Instructions to follow:
Go to the line with "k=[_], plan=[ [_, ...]" in the records below, then output it and each following line exactly, up to and including the line with "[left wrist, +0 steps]". Skip pictures and add nothing.

[Saved data entries]
####

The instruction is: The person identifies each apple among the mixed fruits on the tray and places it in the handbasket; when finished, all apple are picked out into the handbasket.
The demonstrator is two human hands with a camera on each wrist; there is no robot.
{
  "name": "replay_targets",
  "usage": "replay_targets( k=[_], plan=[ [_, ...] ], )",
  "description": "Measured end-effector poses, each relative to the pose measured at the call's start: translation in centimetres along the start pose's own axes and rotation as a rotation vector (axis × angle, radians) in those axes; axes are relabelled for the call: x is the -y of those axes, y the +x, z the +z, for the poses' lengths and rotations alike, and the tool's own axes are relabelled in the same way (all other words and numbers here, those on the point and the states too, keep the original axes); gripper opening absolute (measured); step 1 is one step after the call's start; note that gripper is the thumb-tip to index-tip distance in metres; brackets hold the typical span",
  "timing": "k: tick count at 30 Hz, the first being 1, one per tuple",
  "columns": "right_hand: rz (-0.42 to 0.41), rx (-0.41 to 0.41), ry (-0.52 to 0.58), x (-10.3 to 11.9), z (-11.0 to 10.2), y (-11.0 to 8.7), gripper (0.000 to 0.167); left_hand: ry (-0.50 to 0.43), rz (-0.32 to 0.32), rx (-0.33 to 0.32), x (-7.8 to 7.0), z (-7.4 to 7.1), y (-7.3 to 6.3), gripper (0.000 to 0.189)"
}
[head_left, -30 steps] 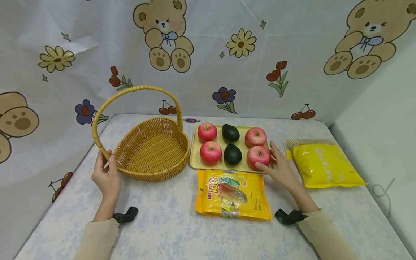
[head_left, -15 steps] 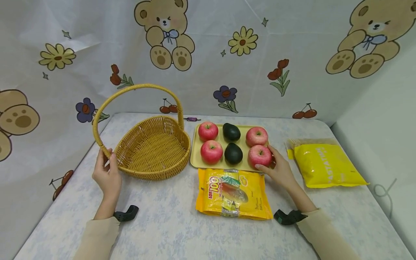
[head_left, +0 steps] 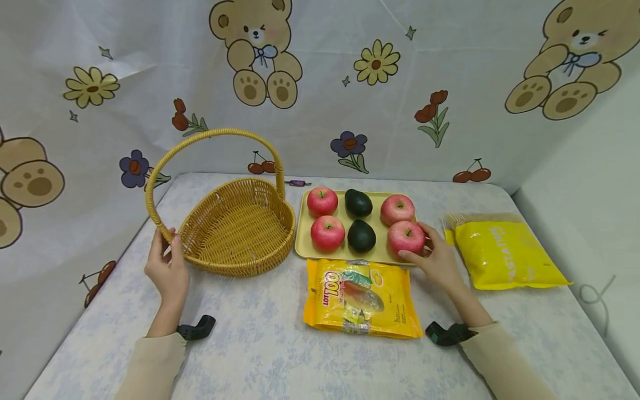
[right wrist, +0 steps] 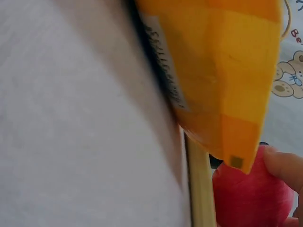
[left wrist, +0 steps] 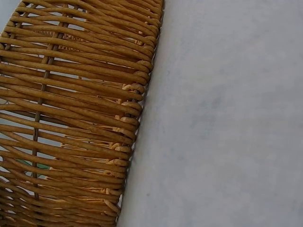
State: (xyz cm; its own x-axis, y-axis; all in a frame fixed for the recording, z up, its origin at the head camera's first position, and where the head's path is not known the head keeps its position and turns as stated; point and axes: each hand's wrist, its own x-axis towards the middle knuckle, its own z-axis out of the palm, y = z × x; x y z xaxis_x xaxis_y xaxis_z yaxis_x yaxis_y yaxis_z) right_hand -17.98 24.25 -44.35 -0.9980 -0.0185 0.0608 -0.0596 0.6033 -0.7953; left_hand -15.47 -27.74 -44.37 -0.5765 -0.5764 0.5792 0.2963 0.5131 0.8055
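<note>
In the head view my left hand [head_left: 169, 272] holds the lower left end of the arched handle of a yellow-brown wicker basket [head_left: 240, 266]. The basket's woven side [left wrist: 80, 123] fills the left of the left wrist view. My right hand [head_left: 440, 264] grips the front right red apple [head_left: 406, 238] from its right side, thumb in front and fingers behind. That apple [right wrist: 251, 194] also shows under the thumb in the right wrist view. It is at the right edge of a pale yellow tray [head_left: 382, 256], which bears several apples and two dark green avocados [head_left: 361, 236].
A yellow-orange snack packet [head_left: 362, 300] with a mango picture lies just in front of the tray. To the right lies a bright yellow pasta bag [head_left: 507, 253]. A patterned cloth [head_left: 320, 83] stands behind the table, and a white wall is on the right.
My right hand has closed from beside the front right apple to a grip round it. The apple has shifted slightly right and up. My left hand stays on the basket handle.
</note>
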Motion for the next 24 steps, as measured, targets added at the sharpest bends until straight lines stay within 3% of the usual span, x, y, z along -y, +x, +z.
replay_targets(
  k=[5,14,24],
  plan=[
    [0.033,0.003,0.002,1.1,-1.2,-0.2,0.095,-0.012,-0.003,0.001,0.0,0.1,-0.1,0.037],
    [-0.047,0.048,0.087,5.9,-1.9,1.2,0.086,-0.011,-0.001,-0.004,0.2,0.3,0.1,0.039],
    [-0.175,0.148,0.180,12.6,1.4,3.9,0.080,-0.009,0.005,-0.004,0.2,0.1,-0.1,0.038]
  ],
)
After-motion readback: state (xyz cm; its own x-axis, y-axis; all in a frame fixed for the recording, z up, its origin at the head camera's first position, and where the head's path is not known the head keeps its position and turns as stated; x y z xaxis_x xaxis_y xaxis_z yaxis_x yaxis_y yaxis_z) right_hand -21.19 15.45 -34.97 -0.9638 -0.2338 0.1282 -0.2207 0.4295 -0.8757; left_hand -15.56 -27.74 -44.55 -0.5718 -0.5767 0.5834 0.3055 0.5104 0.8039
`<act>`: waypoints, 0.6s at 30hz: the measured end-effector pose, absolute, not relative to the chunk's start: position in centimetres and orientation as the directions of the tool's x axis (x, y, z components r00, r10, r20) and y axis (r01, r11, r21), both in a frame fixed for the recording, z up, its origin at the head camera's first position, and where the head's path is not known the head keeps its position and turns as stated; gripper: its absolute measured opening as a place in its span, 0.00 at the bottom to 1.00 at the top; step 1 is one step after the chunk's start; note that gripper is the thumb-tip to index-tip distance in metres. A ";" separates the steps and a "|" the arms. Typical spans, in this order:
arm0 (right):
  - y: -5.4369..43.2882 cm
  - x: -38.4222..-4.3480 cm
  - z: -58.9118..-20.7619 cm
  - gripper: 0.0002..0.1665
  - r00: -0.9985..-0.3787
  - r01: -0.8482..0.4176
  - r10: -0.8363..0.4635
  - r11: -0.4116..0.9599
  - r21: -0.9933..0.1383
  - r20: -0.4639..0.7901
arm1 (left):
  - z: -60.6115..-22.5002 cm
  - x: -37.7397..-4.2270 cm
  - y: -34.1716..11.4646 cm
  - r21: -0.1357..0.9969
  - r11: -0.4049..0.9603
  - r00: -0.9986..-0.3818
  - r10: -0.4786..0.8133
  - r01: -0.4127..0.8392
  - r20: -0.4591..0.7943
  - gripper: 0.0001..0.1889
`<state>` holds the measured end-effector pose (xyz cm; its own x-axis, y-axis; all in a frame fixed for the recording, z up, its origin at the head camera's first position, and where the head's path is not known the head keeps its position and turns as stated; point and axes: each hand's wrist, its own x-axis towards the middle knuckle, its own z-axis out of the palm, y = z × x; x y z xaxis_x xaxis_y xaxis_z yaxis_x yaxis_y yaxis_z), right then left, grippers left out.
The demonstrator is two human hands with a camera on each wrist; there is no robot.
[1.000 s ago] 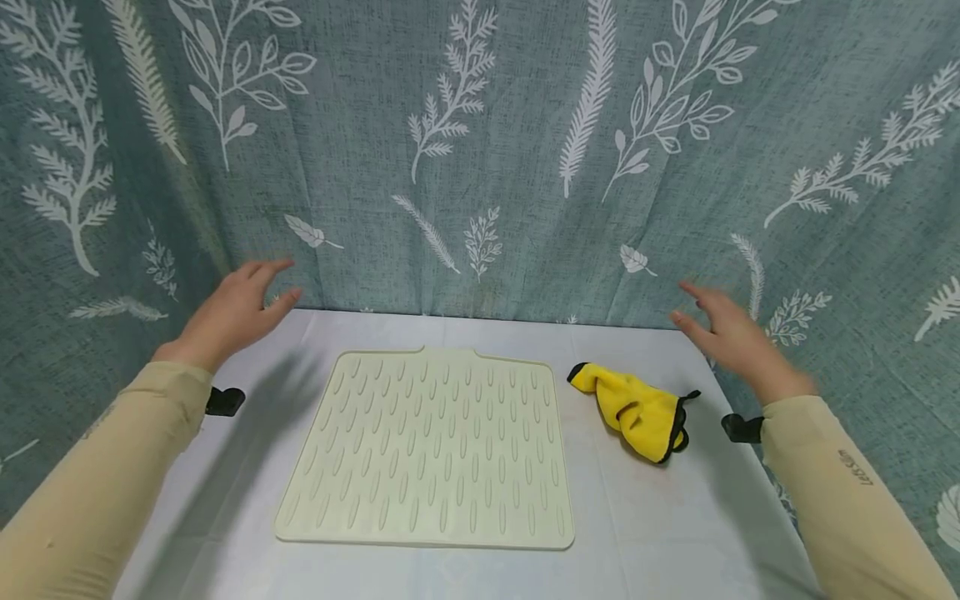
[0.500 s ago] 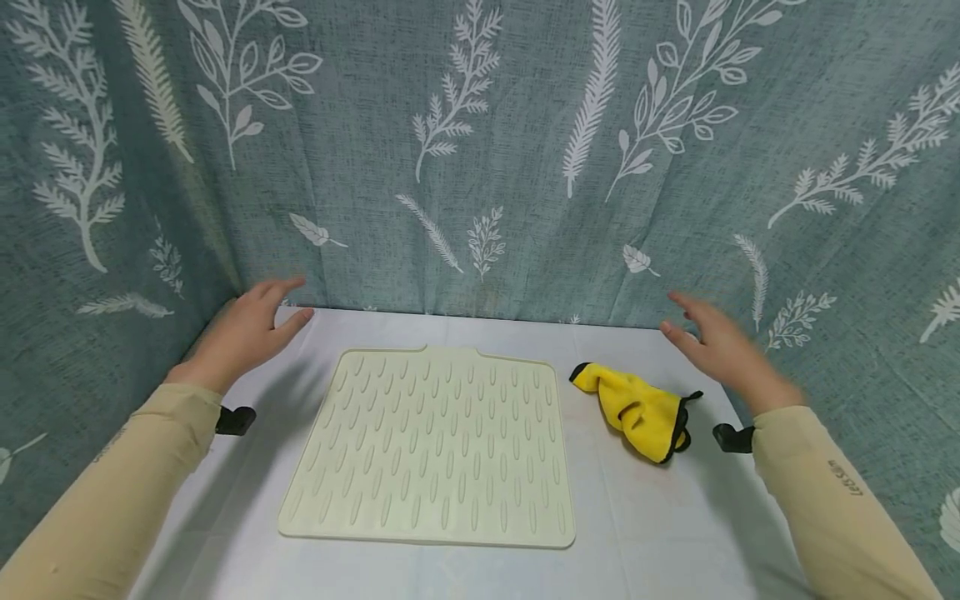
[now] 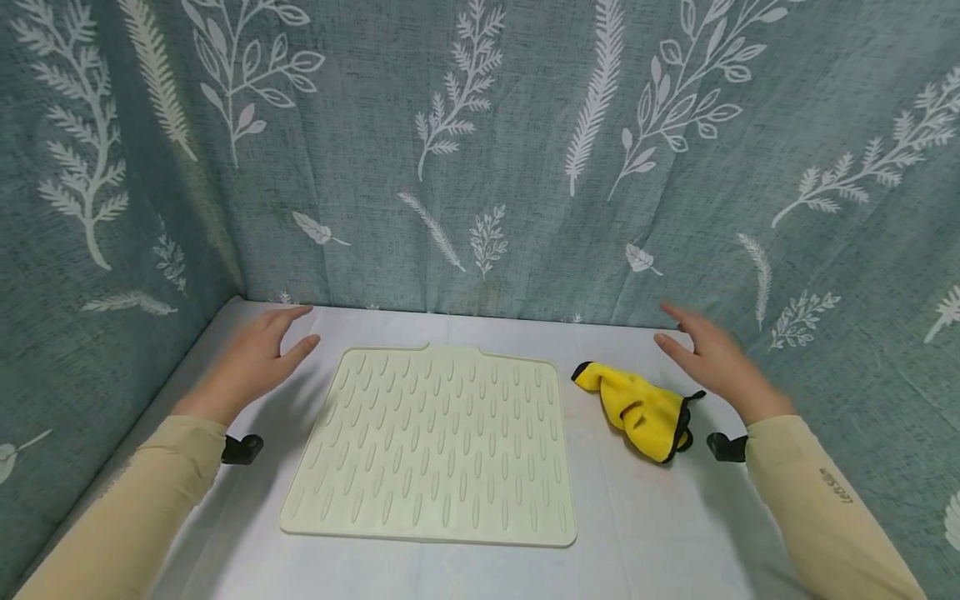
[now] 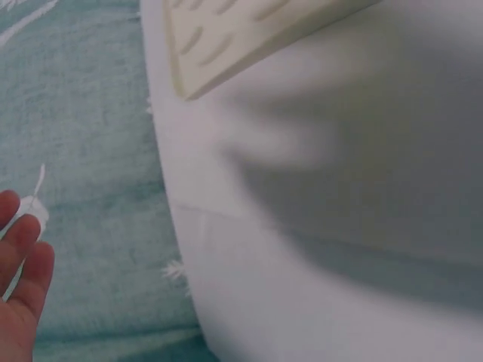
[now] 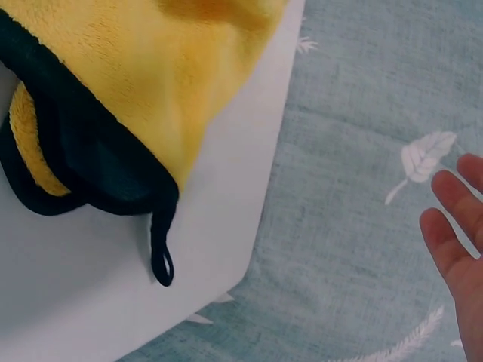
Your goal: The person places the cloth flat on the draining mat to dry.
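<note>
A pale cream mat point(image 3: 431, 450) with rows of raised oval ridges and a tab at its far edge lies flat in the middle of the table. To its right, a yellow cloth point(image 3: 637, 412) with black edging lies crumpled; its black hanging loop point(image 5: 162, 256) shows in the right wrist view. My left hand point(image 3: 251, 358) hovers beyond the mat's left side, fingers relaxed and holding nothing. Above and right of the cloth, my right hand point(image 3: 720, 362) is held in the air, thumb apart from the fingers, also holding nothing. Both hands' fingertips point(image 4: 26, 226) show at the wrist views' outer edges.
The white table point(image 3: 480, 575) ends at the back against a grey-green curtain point(image 3: 525, 167) printed with white leaves. The curtain also hangs along the left and right sides. A small black piece point(image 3: 242, 450) sits at the left wrist, another point(image 3: 726, 447) at the right.
Both hands have come lower and a little inward toward the middle. The head view has shifted slightly. The mat and the cloth stay where they were on the table.
</note>
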<state>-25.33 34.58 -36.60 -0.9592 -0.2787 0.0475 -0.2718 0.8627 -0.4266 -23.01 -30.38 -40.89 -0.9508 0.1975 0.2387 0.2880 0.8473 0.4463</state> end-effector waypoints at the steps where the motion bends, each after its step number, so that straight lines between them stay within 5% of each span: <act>1: 34.6 -25.3 -36.8 0.44 -0.959 -0.272 -0.281 0.861 -0.430 0.044 | -41.2 -22.8 -30.4 0.448 0.847 -0.951 0.197 0.287 0.237 0.34; 18: 33.3 -25.1 -39.7 0.48 -0.955 -0.257 -0.296 0.850 -0.461 -0.013 | -45.3 -18.9 -29.9 0.514 0.827 -0.972 0.160 0.228 0.173 0.34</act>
<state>-25.08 33.33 -39.70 -0.9551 -0.2959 -0.0135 -0.2567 0.8496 -0.4607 -18.90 -29.85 -45.33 -0.9717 0.1605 0.1734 0.2283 0.8269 0.5139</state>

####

Task output:
  "usage": "replay_targets( k=[_], plan=[ [_, ...] ], )",
  "description": "Measured end-effector poses, each relative to the pose measured at the call's start: translation in centimetres along the start pose's own axes and rotation as a rotation vector (axis × angle, radians) in those axes; axes are relabelled for the call: x is the -y of those axes, y the +x, z the +z, for the poses' lengths and rotations alike, and the tool's own axes are relabelled in the same way (all other words and numbers here, those on the point and the states too, keep the original axes); gripper opening absolute (measured); step 1 is one step after the call's start; note that gripper is the thumb-tip to index-tip distance in metres; brackets hold the typical span",
  "timing": "k: tick count at 30 Hz, the first being 1, one per tuple",
  "columns": "right_hand: rz (-0.42 to 0.41), rx (-0.41 to 0.41), ry (-0.52 to 0.58), x (-10.3 to 11.9), z (-11.0 to 10.2), y (-11.0 to 8.7), gripper (0.000 to 0.167); left_hand: ry (-0.50 to 0.43), rz (-0.32 to 0.32), rx (-0.33 to 0.32), x (-7.8 to 7.0), z (-7.4 to 7.1), y (-7.3 to 6.3), gripper (0.000 to 0.189)"
}
[head_left, -30 steps] 
[head_left, -15 steps] 
[head_left, +0 steps] 
[right wrist, +0 steps] 
[left wrist, +0 steps] 

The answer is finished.